Signs and symptoms of German measles typically appear 14 days (range of 12 to 23 days) after exposure to the rubella virus. Most infections are subclinical. When symptomatic, rubella is characterized by acute onset of generalized maculopapular rash, which first appears on the face and spreads rapidly to the trunk and limbs; fever ≥99.0°F (≥37.2°C); arthralgia and arthritis, particularly in postpubertal females; lymphadenopathy; and conjunctivitis.

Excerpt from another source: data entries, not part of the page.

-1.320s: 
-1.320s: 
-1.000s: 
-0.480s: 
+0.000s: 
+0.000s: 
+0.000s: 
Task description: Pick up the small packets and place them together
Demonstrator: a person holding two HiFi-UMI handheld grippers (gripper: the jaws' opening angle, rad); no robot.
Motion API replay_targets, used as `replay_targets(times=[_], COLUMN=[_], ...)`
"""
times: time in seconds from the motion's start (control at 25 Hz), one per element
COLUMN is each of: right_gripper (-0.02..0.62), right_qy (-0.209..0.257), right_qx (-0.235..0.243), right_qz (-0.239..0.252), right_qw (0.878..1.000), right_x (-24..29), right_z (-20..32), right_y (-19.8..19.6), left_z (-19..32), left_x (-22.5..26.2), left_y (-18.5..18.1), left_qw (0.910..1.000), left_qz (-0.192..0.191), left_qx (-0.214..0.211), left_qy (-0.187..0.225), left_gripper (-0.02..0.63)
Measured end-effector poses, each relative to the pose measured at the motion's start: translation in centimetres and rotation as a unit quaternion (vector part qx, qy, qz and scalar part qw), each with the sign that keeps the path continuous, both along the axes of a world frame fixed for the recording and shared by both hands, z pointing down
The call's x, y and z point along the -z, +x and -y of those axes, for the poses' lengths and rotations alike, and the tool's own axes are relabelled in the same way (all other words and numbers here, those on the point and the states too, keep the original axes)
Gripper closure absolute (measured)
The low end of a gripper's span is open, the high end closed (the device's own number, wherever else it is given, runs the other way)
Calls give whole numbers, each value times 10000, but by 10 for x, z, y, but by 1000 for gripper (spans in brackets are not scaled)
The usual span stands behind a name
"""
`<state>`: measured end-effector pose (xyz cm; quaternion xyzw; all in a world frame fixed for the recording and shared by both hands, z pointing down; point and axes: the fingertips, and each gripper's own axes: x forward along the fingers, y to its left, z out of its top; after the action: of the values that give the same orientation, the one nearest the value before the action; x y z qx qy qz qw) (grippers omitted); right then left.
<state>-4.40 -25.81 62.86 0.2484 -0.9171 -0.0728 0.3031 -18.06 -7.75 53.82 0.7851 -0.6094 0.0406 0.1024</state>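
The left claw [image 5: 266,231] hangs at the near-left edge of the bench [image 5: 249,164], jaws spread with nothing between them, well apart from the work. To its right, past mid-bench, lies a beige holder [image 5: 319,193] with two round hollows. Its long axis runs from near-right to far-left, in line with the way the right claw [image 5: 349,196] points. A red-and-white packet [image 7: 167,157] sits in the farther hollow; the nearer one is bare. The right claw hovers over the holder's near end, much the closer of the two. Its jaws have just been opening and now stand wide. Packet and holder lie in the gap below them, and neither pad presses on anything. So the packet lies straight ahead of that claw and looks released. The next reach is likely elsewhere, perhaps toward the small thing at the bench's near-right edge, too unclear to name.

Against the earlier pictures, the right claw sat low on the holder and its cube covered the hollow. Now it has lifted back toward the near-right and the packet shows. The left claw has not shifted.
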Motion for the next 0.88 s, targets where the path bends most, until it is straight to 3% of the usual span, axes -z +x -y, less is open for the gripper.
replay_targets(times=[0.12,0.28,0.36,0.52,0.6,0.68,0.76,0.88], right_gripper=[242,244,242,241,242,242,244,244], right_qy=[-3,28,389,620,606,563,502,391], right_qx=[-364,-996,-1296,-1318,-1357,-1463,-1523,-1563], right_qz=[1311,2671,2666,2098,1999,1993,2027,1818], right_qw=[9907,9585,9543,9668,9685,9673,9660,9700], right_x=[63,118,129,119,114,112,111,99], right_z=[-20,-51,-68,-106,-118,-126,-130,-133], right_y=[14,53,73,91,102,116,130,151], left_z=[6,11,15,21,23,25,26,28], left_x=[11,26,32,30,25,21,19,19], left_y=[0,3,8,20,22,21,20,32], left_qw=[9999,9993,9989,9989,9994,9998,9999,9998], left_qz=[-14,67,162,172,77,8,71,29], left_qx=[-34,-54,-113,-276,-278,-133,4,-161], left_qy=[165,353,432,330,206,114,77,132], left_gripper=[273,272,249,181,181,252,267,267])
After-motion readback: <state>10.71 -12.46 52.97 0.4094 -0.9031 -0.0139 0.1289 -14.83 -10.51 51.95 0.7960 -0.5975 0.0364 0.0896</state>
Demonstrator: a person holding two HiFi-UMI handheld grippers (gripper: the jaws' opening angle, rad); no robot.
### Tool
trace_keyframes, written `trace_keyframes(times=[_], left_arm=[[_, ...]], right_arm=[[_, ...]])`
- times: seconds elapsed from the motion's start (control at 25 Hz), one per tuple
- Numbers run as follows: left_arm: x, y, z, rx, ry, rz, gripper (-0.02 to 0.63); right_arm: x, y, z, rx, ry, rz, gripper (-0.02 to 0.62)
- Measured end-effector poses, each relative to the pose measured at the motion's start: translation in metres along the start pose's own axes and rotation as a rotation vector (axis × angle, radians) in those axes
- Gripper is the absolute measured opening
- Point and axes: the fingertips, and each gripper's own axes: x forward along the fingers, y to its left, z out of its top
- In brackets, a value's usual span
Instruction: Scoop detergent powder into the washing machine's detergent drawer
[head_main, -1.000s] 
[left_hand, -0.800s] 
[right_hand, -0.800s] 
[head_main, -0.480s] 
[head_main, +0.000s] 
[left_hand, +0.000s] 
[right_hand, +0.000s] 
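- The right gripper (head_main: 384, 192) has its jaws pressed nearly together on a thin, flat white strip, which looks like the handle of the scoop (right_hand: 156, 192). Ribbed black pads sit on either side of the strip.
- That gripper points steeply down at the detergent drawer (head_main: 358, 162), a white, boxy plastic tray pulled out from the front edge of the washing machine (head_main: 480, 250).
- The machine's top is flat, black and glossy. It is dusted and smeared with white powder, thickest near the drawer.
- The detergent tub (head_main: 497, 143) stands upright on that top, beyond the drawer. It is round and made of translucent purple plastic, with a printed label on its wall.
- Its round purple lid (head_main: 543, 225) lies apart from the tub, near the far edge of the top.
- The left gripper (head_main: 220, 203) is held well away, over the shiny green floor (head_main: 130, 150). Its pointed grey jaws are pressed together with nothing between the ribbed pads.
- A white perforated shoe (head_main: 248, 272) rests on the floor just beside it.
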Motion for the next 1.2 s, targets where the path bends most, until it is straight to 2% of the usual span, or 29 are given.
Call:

Rubella is a vaccine-preventable disease and rubella infection confers life-long immunity. In the absence of acceptable presumptive evidence of immunity, active immunization is highly recommended. Prevaccination antibody testing before vaccination of HCP is not necessary. While separate monovalent formulation vaccines for measles, mumps, and rubella are available, the trivalent MMR vaccine is the vaccine of choice for routine adult vaccination.
There is no specific antiviral therapy for rubella. Medical care is supportive to help relieve symptoms and to address complications such as bacterial infections. There is no evidence that postexposure vaccination is effective in preventing rubella infection. In the absence of acceptable presumptive evidence of immunity the administration of immunoglobulin within 72 hours of rubella exposure might reduce (but not eliminate) the risk of infection.